▸ **WORK REQUIRED**: Could you give the data that follows again exactly, without its pictures?

• • •

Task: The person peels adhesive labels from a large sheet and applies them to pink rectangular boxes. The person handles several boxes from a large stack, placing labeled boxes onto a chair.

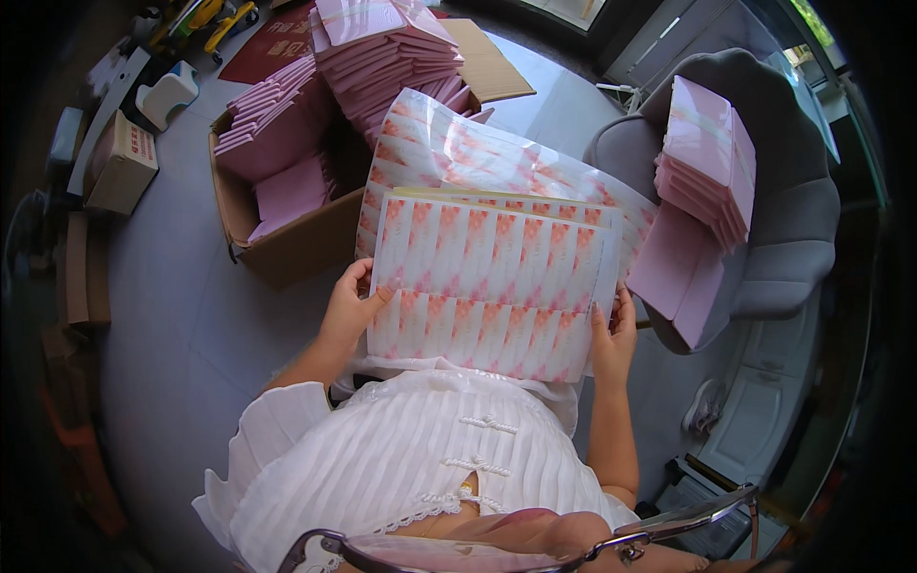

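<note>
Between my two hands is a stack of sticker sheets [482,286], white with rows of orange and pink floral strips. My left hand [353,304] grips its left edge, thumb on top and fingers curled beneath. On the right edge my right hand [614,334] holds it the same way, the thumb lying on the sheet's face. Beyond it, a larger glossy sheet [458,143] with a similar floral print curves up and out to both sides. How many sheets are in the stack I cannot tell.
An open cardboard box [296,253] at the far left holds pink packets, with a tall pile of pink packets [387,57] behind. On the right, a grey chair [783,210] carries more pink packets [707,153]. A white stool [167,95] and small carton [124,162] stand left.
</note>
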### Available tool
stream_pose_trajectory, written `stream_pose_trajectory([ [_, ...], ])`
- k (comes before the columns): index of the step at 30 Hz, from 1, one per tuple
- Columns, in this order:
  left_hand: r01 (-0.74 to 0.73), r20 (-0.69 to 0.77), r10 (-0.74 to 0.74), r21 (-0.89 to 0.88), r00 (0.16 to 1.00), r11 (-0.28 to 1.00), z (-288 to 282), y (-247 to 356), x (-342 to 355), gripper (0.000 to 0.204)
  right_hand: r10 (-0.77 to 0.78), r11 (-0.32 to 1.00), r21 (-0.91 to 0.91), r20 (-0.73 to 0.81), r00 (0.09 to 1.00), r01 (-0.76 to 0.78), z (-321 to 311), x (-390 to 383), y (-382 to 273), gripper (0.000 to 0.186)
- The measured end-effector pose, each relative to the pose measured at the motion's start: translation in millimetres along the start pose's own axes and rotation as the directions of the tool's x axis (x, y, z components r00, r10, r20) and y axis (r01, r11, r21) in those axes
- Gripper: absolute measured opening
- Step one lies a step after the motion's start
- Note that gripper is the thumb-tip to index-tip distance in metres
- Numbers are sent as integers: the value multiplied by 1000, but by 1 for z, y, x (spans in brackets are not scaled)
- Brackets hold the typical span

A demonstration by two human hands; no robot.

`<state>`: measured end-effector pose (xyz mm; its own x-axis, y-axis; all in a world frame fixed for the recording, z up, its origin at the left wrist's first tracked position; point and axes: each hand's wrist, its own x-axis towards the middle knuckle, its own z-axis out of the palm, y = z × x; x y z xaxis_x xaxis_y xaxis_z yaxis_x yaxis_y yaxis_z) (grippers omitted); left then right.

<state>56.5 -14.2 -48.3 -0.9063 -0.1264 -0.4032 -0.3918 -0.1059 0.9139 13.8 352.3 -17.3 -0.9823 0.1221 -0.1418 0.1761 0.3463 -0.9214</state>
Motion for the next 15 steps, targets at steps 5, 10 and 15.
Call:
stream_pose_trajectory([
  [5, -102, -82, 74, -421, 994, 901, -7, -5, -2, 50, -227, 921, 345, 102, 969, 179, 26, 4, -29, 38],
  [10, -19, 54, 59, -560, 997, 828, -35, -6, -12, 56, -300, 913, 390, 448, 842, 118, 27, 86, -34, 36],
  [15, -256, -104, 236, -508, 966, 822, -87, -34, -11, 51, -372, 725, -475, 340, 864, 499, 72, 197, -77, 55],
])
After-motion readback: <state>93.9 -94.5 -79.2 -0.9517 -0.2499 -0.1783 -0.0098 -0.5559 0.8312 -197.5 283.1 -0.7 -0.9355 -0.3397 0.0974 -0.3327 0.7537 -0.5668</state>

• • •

▸ **TASK OUTPUT**:
Task: The person peels adhesive labels from a large sheet and applies them to pink rectangular boxes. The person handles several boxes from a large stack, placing labeled boxes onto a chair.


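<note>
Between my two hands is a stack of sticker sheets [482,286], white with rows of orange and pink floral strips. My left hand [353,304] grips its left edge, thumb on top and fingers curled beneath. On the right edge my right hand [614,334] holds it the same way, the thumb lying on the sheet's face. Beyond it, a larger glossy sheet [458,143] with a similar floral print curves up and out to both sides. How many sheets are in the stack I cannot tell.
An open cardboard box [296,253] at the far left holds pink packets, with a tall pile of pink packets [387,57] behind. On the right, a grey chair [783,210] carries more pink packets [707,153]. A white stool [167,95] and small carton [124,162] stand left.
</note>
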### Available tool
stream_pose_trajectory, written `stream_pose_trajectory([ [_, ...], ])`
- k (comes before the columns): index of the step at 30 Hz, from 1, one per tuple
- Columns, in this order:
  left_hand: r01 (-0.74 to 0.73), r20 (-0.69 to 0.77), r10 (-0.74 to 0.74), r21 (-0.89 to 0.88), r00 (0.16 to 1.00), r11 (-0.28 to 1.00), z (-288 to 282), y (-247 to 356), x (-342 to 355), gripper (0.000 to 0.204)
  right_hand: r10 (-0.77 to 0.78), r11 (-0.32 to 1.00), r21 (-0.91 to 0.91), r20 (-0.73 to 0.81), r00 (0.09 to 1.00), r01 (-0.76 to 0.78), z (-321 to 311), x (-390 to 383), y (-382 to 273), gripper (0.000 to 0.186)
- The measured end-effector pose, each relative to the pose measured at the motion's start: translation in millimetres along the start pose's own axes and rotation as the directions of the tool's x axis (x, y, z components r00, r10, r20) and y axis (r01, r11, r21) in those axes
- Gripper: absolute measured opening
- Step one lies a step after the motion's start
- Note that gripper is the thumb-tip to index-tip distance in metres
- Numbers are sent as integers: the value multiplied by 1000, but by 1 for z, y, x (spans in brackets are not scaled)
- Brackets hold the typical span

A demonstration by two human hands; no robot.

`<state>`: measured end-effector pose (xyz mm; its own x-axis, y-axis; all in a world frame fixed for the recording, z up, its origin at the left wrist's first tracked position; point and axes: each hand's wrist, its own x-axis towards the middle knuckle, its own z-axis out of the palm, y = z × x; x y z xaxis_x xaxis_y xaxis_z yaxis_x yaxis_y yaxis_z) (grippers omitted); left then right.

<state>56.5 -14.2 -48.3 -0.9063 -0.1264 -0.4032 -0.3918 -0.1059 0.9139 13.8 352.3 -17.3 -0.9823 0.1221 -0.1418 0.1761 0.3463 -0.9214</state>
Motion for the next 15 steps, targets at steps 5, 10 and 15.
Call:
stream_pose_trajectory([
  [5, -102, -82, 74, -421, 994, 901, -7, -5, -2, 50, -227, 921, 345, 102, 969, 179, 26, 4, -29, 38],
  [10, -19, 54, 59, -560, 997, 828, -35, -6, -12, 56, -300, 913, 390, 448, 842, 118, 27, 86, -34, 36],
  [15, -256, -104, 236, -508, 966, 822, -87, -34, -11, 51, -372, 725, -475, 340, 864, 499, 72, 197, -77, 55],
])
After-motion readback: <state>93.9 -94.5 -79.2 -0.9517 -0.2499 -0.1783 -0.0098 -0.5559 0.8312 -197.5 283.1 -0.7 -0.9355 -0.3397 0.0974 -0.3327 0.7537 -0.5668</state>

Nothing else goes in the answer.